Talwar is an excellent historic novel set in India in 1746 at the time the East India Company of Britain was making its mark on Indian history and the Moghul Empire was declining. The East India Company and the battle between rival traders and political forces at the time were a real eye opener for me as I didn't have a lot of knowledge about the history of India in these times. Carter does an excellent job of bringing those times alive. I was especially interested in the rise of Robert Clive from lowly writer (clerk) in The Company to military commander. This book seems to be well researched and taught me a lot about the Indian / Hindustan culture of the times.
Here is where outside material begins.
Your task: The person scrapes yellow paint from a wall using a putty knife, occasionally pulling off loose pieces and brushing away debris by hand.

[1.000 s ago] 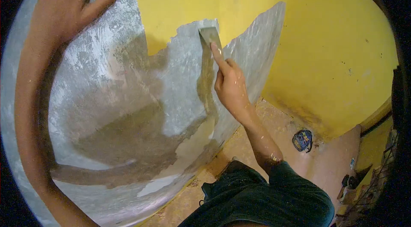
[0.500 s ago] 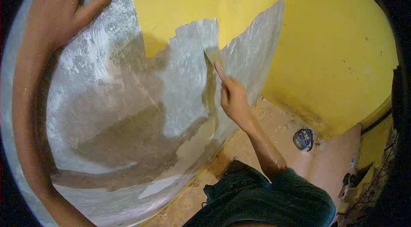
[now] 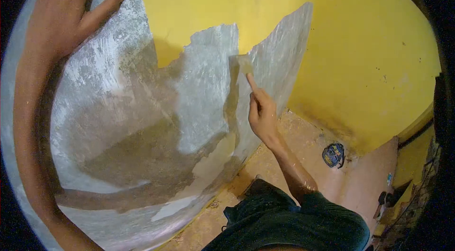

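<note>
Head view: the right hand [image 3: 263, 116] grips a putty knife [image 3: 244, 65] against the grey-and-yellow wall [image 3: 204, 94], long axis running far and slightly left, blade foremost; the left hand [image 3: 61, 19] is spread at left.

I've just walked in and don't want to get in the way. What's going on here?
A person is working on a wall with a flat scraper in the right hand. Its blade is at the lower edge of the yellow area, where the grey area begins. The left hand rests spread on the grey, farther left. A dark blue item sits on the floor.
</note>
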Available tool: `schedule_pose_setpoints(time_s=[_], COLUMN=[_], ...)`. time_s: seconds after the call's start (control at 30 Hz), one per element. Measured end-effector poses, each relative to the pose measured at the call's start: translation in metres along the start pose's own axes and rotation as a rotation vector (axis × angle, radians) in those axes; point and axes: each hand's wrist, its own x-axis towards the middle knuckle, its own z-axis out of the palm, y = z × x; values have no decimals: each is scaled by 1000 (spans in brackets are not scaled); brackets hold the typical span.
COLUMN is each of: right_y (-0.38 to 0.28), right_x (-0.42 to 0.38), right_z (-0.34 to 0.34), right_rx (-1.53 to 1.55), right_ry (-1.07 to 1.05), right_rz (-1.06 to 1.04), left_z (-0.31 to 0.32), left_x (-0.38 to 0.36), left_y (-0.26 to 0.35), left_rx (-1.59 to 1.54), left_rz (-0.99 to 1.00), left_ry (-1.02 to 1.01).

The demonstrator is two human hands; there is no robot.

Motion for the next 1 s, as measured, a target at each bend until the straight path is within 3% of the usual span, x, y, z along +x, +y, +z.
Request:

It also gives great insight into shipping and trading customs of the period.Based on real people the book illustrates a time that was changing in its predominant philosophies as well as politically and it also illustrates the ruthlessness of the British in taking over a country and its people.
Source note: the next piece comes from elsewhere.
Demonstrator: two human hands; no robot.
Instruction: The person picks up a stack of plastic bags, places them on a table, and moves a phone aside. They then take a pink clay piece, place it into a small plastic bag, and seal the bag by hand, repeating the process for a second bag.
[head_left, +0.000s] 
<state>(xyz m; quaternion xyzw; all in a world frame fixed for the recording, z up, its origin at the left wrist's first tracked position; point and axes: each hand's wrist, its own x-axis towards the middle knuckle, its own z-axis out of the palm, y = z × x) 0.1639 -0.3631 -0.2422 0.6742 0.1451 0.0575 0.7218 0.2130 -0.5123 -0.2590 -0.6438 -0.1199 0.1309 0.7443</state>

I liked the fact that this book covered the progression of the infamous Robert Clive of England's East India Company from a low level clerk to battle hardened military commander before the battle of Plassey put his name into the history books. No idea if it's actually based on historical fact or how much was speculative on the part of the author, but it was interesting nonetheless. The book also provides a glimpse into the politicking during the rule of Mughals, the infighting between different fiefdoms, and how they were on the decline by the time the British and French arrived in numbers during the mid 18th century. Up against European scientific logic and military engineering, the fabled exotic mysticism of the orientals just could not hold for long, notwithstanding their luxurious riches and cultural splendor. So why only 2 stars when many have rated it so highly a work of historical fiction? In a word - execution. The plot was plodding, the intricacies of court intrigue and petty succession quarrels and backstabbing proved unexciting. The romances were unrealistic, and what action there was too few and far between. Evocative description of what should have been a beautiful setting was also lacking and paled in comparison to other writers of the genre like M.M. Kaye and Valerie Fitzgerald.
The origins of an empire documented and told like a fiction. I had always wanted to know the origins of Robert Clive, the celebrated soldier of the company, but a ruthless gangster in practical terms. A connoisseur of war, Clive was the force behind the the company's expansion in the 18th century in Madras and Bengal presidencies. He led the British to establish territorial dominions in the Carnatic, Nawab and Plassey wars.This warlord's story is combined with a fictional romantic account of Flint to dive into the deep political knots, cultural paradigms and strategies during the period.I give it 4 stars since the narrative gets boring sometimes with sputters in the middle. Overall, this is a read I will remember.
A rather too bloody for my taste but nothing less than the norm in a turbulent time when the destiny of India was being fashioned in the south. Knowing what would happen doesn't stop this from being an enthralling read
Talwar deals with the East India Company's power period. It is a fascinating read of the historic events of the 1700's set in a fictional storyline.